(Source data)
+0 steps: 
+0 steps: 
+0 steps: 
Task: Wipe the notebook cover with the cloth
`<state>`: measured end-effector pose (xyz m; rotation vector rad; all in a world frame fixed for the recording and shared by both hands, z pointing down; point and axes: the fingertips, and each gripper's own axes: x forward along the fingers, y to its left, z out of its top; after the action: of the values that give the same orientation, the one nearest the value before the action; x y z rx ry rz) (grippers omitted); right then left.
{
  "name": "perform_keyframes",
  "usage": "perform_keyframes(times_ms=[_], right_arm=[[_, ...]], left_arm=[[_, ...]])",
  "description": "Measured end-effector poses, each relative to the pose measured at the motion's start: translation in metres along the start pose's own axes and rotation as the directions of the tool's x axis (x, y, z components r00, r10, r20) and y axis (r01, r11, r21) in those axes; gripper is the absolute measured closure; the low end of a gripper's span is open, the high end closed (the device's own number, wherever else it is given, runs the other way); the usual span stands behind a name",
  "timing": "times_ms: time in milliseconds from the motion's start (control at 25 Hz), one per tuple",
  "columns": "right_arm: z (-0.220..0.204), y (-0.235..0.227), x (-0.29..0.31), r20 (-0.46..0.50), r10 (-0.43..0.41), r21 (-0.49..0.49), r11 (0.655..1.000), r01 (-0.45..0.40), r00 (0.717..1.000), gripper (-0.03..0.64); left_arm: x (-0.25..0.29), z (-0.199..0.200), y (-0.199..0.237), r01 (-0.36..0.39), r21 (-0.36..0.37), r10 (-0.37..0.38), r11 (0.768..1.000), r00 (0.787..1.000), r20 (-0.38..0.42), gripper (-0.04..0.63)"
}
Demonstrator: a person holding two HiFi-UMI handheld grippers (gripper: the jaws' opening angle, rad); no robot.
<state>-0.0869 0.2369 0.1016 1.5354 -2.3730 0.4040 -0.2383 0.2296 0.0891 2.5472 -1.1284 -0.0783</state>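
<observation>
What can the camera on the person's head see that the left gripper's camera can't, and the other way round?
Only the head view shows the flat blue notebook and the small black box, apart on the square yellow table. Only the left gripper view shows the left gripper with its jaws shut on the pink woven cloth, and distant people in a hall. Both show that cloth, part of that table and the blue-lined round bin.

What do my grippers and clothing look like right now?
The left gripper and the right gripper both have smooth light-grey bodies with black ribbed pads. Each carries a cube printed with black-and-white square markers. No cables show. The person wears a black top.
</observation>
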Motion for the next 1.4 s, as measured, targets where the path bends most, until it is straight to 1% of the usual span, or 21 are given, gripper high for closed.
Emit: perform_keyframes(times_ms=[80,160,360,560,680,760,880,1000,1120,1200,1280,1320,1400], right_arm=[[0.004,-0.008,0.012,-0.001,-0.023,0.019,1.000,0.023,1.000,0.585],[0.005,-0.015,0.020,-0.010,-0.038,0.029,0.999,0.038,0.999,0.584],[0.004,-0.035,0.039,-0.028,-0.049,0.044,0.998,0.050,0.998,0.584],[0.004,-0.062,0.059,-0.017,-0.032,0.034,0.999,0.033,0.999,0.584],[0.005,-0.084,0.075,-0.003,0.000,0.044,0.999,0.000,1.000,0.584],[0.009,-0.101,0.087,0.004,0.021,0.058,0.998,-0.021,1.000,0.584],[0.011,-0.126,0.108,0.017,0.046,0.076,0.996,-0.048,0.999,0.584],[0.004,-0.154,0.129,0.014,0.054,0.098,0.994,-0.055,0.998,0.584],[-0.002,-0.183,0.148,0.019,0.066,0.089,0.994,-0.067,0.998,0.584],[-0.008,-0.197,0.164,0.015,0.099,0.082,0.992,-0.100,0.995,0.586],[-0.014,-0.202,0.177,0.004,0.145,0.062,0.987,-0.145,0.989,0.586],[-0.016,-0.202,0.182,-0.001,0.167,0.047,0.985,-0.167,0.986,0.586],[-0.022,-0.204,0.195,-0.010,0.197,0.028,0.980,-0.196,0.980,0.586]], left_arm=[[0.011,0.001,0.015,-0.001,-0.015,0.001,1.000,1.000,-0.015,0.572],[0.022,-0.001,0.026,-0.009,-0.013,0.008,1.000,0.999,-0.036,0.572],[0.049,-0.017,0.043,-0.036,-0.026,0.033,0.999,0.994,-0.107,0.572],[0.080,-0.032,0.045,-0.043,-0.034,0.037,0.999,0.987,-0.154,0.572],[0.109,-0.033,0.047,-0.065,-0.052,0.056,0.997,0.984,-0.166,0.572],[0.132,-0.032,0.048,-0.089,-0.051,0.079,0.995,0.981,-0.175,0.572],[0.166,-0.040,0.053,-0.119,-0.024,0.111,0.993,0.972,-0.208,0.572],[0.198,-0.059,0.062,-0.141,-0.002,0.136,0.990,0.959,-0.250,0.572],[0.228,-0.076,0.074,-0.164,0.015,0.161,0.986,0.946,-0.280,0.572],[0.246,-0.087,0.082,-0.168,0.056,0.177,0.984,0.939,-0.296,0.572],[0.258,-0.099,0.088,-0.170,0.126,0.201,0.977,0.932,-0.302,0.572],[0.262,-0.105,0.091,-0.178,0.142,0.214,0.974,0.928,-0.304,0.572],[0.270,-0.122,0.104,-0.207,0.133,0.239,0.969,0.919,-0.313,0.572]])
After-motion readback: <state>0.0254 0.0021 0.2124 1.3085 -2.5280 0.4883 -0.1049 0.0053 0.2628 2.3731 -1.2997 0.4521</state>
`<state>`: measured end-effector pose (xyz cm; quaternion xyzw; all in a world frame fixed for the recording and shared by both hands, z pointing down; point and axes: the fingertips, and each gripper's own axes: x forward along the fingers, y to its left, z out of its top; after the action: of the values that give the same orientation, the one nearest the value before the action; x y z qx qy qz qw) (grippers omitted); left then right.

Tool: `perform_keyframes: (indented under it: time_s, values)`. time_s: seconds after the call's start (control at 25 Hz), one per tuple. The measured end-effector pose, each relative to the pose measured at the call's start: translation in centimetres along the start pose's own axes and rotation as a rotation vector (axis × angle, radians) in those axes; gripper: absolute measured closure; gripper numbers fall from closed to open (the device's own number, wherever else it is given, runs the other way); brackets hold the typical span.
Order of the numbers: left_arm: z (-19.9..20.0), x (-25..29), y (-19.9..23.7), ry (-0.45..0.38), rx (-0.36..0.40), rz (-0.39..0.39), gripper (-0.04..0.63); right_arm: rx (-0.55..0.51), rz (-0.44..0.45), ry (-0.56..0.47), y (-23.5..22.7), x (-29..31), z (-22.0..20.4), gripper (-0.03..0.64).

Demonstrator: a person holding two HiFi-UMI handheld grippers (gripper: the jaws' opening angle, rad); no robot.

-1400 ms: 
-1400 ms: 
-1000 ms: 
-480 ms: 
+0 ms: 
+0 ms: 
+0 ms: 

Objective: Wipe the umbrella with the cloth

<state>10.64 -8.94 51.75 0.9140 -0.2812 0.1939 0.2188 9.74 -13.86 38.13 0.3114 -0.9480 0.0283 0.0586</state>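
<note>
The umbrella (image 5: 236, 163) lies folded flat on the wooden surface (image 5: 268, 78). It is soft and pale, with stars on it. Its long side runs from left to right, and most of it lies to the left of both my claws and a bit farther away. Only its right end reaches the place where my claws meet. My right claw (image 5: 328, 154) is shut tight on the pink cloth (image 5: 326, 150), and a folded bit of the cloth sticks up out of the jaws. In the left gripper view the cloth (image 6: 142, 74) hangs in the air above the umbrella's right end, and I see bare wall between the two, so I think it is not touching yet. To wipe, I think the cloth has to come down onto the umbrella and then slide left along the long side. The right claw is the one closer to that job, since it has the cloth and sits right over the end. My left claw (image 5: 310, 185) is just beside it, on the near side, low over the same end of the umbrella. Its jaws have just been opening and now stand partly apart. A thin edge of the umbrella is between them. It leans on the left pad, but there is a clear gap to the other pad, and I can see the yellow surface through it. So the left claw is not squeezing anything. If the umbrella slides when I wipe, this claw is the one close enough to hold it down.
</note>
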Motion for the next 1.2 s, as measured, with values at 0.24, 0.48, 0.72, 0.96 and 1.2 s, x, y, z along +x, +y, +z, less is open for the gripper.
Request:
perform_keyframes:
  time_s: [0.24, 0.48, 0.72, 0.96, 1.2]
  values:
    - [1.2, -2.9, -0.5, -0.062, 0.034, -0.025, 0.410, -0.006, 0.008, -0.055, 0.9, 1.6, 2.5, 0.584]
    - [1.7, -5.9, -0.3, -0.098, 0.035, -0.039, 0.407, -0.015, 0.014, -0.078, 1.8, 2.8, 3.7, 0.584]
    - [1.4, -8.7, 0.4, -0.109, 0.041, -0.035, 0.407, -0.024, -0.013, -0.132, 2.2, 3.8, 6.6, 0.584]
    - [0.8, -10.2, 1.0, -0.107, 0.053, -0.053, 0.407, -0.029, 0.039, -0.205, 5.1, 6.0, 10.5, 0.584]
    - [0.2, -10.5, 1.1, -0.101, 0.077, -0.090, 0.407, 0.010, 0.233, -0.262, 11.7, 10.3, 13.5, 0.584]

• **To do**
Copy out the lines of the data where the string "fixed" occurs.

• **Exercise result**
`<state>`: measured end-effector pose (xyz m; rotation vector rad; all in a world frame fixed for the recording and shared by both hands, z pointing down; point and axes: the fingertips, and each gripper's own axes: x forward along the fingers, y to its left, z out of its top; after the action: of the values that give the same orientation, the one nearest the value before the action; x y z rx ry rz) (grippers omitted); right then left.
`<state>`: measured end-effector pose (xyz cm; quaternion xyzw; all in a world frame fixed for the recording and shared by both hands, z pointing down; point and axes: the fingertips, and each gripper's own axes: x forward along the fingers, y to its left, z out of its top; after the action: of the values that give the same orientation, the one nearest the value before the action; x y z qx qy qz qw) (grippers omitted); left then right.

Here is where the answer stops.